Assignment
Each line of the material must reappear unchanged in the answer.
--- Supplied material ---
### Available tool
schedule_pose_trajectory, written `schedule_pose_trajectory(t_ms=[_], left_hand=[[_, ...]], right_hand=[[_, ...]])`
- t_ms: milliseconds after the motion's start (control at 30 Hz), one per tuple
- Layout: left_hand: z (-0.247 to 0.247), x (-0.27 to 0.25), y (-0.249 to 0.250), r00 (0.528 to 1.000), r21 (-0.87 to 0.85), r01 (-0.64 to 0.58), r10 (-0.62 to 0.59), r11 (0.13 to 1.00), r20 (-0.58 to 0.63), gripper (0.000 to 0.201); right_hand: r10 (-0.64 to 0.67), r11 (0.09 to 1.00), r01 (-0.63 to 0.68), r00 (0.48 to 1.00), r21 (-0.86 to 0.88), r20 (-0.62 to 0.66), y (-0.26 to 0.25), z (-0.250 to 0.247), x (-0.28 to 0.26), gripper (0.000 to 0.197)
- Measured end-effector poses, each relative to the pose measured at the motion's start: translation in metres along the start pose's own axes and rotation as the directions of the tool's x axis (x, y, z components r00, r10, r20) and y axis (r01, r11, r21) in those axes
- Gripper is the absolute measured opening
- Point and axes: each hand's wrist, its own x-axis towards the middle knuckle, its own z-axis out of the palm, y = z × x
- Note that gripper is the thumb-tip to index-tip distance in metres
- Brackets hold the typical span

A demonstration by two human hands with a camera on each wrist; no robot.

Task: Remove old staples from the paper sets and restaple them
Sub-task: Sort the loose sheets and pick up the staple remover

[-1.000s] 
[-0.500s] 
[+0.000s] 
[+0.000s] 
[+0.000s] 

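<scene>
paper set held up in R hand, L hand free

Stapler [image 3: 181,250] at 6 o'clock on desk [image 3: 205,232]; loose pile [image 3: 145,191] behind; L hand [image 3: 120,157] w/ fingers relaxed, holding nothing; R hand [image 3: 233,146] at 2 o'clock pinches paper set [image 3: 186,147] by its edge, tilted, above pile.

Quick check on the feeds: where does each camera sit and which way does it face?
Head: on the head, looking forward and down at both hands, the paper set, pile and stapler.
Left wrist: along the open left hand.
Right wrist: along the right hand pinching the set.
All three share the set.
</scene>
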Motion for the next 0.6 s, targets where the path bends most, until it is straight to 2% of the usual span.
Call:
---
Expected output
### Available tool
schedule_pose_trajectory, written `schedule_pose_trajectory(t_ms=[_], left_hand=[[_, ...]], right_hand=[[_, ...]])`
- t_ms: milliseconds after the motion's start (control at 30 Hz), one per tuple
- Layout: left_hand: z (-0.247 to 0.247), x (-0.27 to 0.25), y (-0.249 to 0.250), r00 (0.528 to 1.000), r21 (-0.87 to 0.85), r01 (-0.64 to 0.58), r10 (-0.62 to 0.59), r11 (0.13 to 1.00), r20 (-0.58 to 0.63), gripper (0.000 to 0.201); right_hand: r10 (-0.64 to 0.67), r11 (0.09 to 1.00), r01 (-0.63 to 0.68), r00 (0.48 to 1.00), r21 (-0.86 to 0.88), r20 (-0.62 to 0.66), y (-0.26 to 0.25), z (-0.250 to 0.247), x (-0.28 to 0.26), gripper (0.000 to 0.197)
- Measured end-effector poses, each relative to the pose measured at the motion's start: translation in metres along the start pose's own axes and rotation as the directions of the tool's x axis (x, y, z components r00, r10, r20) and y axis (r01, r11, r21) in those axes
- Gripper is the absolute measured opening
- Point and axes: each hand's wrist, its own x-axis towards the middle knuckle, its own z-axis out of the palm, y = z × x
- Note that gripper is the thumb-tip to index-tip distance in metres
- Brackets hold the typical span

A demonstration by two human hands with a camera on each wrist; no robot.

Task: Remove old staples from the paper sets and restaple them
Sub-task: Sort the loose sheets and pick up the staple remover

[-1.000s] 
[-0.500s] 
[+0.000s] 
[+0.000s] 
[+0.000s] 

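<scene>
paper set held up in R hand, L hand free

Stapler [image 3: 181,250] at 6 o'clock on desk [image 3: 205,232]; loose pile [image 3: 145,191] behind; L hand [image 3: 120,157] w/ fingers relaxed, holding nothing; R hand [image 3: 233,146] at 2 o'clock pinches paper set [image 3: 186,147] by its edge, tilted, above pile.

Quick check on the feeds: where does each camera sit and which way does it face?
Head: on the head, looking forward and down at both hands, the paper set, pile and stapler.
Left wrist: along the open left hand.
Right wrist: along the right hand pinching the set.
All three share the set.
</scene>
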Motion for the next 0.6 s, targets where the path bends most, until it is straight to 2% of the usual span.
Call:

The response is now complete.